## Exercise directions:
Search the listing below for the string "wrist" and copy every line where it occurs.

## Data segment:
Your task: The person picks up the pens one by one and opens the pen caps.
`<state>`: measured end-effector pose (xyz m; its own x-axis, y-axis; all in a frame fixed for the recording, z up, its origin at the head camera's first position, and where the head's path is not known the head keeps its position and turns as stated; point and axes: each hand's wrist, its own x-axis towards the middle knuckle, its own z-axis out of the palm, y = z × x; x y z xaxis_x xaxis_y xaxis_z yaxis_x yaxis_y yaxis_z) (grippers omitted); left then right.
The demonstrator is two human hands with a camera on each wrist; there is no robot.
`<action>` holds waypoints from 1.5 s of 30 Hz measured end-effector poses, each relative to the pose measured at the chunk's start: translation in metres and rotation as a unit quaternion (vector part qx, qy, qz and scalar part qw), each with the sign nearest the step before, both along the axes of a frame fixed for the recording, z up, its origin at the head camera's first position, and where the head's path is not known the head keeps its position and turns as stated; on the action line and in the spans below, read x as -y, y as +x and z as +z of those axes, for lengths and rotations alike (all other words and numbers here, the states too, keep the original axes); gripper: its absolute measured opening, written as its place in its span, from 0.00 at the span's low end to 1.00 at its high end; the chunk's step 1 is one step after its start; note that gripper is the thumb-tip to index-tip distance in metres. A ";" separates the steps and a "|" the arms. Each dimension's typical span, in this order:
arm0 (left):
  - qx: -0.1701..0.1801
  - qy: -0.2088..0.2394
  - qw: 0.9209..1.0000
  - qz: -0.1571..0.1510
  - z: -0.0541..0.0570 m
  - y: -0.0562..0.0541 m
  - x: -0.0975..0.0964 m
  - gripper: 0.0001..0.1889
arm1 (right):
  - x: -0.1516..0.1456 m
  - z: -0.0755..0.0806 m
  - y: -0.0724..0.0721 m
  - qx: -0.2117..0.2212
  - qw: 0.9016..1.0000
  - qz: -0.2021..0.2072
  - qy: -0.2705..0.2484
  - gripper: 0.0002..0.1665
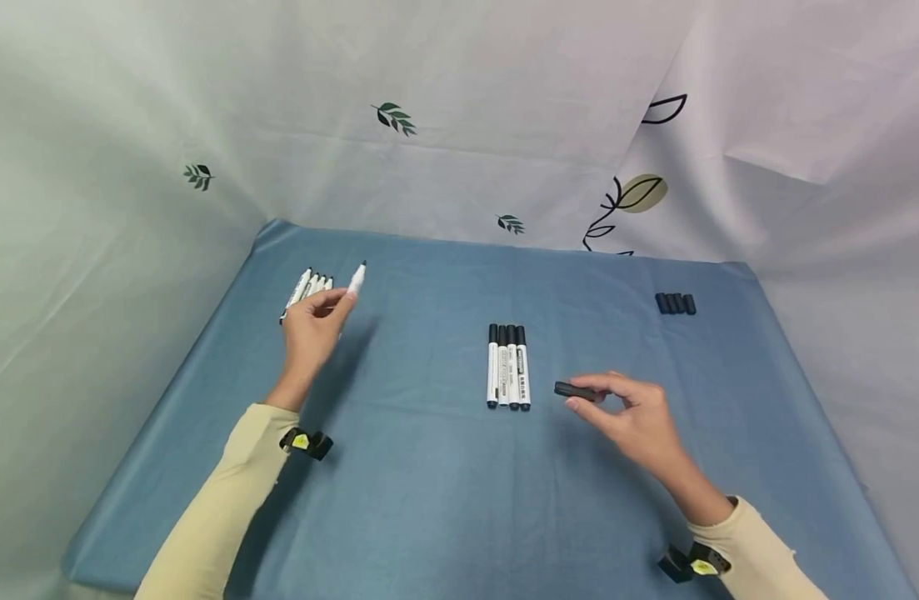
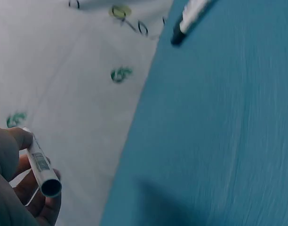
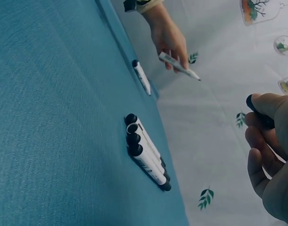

## Response area:
`<state>`: measured end-effector pose (xyz m; its own x-axis, y-axis; all in a frame fixed for the recording, z up, its origin at the head camera's first position, and where the head's path is not known the head keeps its position and turns as stated; point and axes: each hand's wrist, its own x-axis towards the middle knuckle, its own z-axis out of the palm, y = z × x; x y z xaxis_x xaxis_y xaxis_z yaxis_x yaxis_y yaxis_z) (grippers omitted); left then right.
The demonstrator is two human hands with a camera on each wrist; there is no robot.

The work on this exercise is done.